→ Assignment: In the records that follow, find the line with "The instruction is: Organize"; from there, retype every line exactly through the line with "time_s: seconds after", which also belongs to the answer.

→ Raw data:

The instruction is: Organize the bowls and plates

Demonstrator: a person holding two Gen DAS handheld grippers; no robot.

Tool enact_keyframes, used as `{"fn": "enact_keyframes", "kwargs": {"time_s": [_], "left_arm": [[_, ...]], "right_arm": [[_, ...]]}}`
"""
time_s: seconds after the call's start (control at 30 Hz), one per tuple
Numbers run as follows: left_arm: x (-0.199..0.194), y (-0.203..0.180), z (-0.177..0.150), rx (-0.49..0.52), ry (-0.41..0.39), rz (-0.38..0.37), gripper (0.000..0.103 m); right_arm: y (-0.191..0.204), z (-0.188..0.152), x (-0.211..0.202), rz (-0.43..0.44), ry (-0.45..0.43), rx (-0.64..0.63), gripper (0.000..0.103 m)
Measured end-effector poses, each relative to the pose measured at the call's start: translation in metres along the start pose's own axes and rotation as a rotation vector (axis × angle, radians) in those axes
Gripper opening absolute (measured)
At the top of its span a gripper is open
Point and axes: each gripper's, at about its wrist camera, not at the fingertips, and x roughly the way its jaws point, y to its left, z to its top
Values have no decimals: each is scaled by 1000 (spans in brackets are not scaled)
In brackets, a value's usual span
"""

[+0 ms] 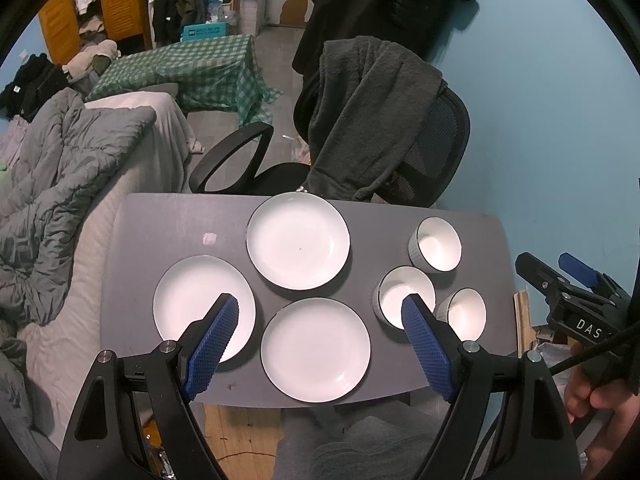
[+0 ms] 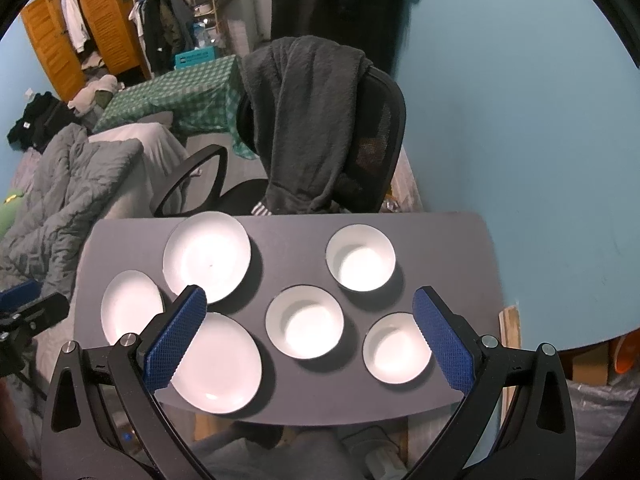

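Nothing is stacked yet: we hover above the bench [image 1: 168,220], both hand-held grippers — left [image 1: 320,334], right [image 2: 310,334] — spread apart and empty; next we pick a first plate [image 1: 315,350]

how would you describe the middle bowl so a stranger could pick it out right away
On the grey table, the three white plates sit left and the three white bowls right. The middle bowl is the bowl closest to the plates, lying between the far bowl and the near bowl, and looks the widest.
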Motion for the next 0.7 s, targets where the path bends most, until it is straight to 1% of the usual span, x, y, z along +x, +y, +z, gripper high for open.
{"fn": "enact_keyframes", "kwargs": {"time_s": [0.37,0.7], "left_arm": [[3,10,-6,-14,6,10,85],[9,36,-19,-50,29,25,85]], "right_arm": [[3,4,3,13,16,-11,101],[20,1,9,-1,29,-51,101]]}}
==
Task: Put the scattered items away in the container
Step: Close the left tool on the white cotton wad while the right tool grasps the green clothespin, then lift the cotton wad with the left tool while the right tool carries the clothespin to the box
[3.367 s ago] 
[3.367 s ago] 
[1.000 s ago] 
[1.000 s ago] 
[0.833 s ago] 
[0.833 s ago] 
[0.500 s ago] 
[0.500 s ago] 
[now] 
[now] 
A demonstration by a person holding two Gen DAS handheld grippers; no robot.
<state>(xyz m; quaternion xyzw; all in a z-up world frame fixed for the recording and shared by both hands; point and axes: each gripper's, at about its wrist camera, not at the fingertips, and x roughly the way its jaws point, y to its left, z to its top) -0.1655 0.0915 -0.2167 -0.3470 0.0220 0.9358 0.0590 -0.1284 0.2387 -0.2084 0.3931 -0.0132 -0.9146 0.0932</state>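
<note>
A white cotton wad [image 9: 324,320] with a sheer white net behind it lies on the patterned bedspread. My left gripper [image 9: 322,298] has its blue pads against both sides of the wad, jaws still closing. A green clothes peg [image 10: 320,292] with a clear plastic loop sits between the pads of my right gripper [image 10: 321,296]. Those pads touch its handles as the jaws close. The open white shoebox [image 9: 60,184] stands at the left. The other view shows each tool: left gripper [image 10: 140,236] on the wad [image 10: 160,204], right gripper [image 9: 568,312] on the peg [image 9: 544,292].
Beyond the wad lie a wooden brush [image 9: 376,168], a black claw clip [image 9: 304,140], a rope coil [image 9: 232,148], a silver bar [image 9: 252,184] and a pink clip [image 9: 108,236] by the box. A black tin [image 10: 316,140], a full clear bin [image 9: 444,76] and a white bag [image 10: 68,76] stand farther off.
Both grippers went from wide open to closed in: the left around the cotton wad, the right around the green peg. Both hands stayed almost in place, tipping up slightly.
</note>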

→ Your solution:
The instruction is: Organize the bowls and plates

Demonstrator: a person holding two Gen DAS handheld grippers; no robot.

Tool enact_keyframes, used as `{"fn": "enact_keyframes", "kwargs": {"time_s": [_], "left_arm": [[_, ...]], "right_arm": [[_, ...]]}}`
"""
time_s: seconds after the call's start (control at 30 Hz), one per tuple

The exercise was answered completely.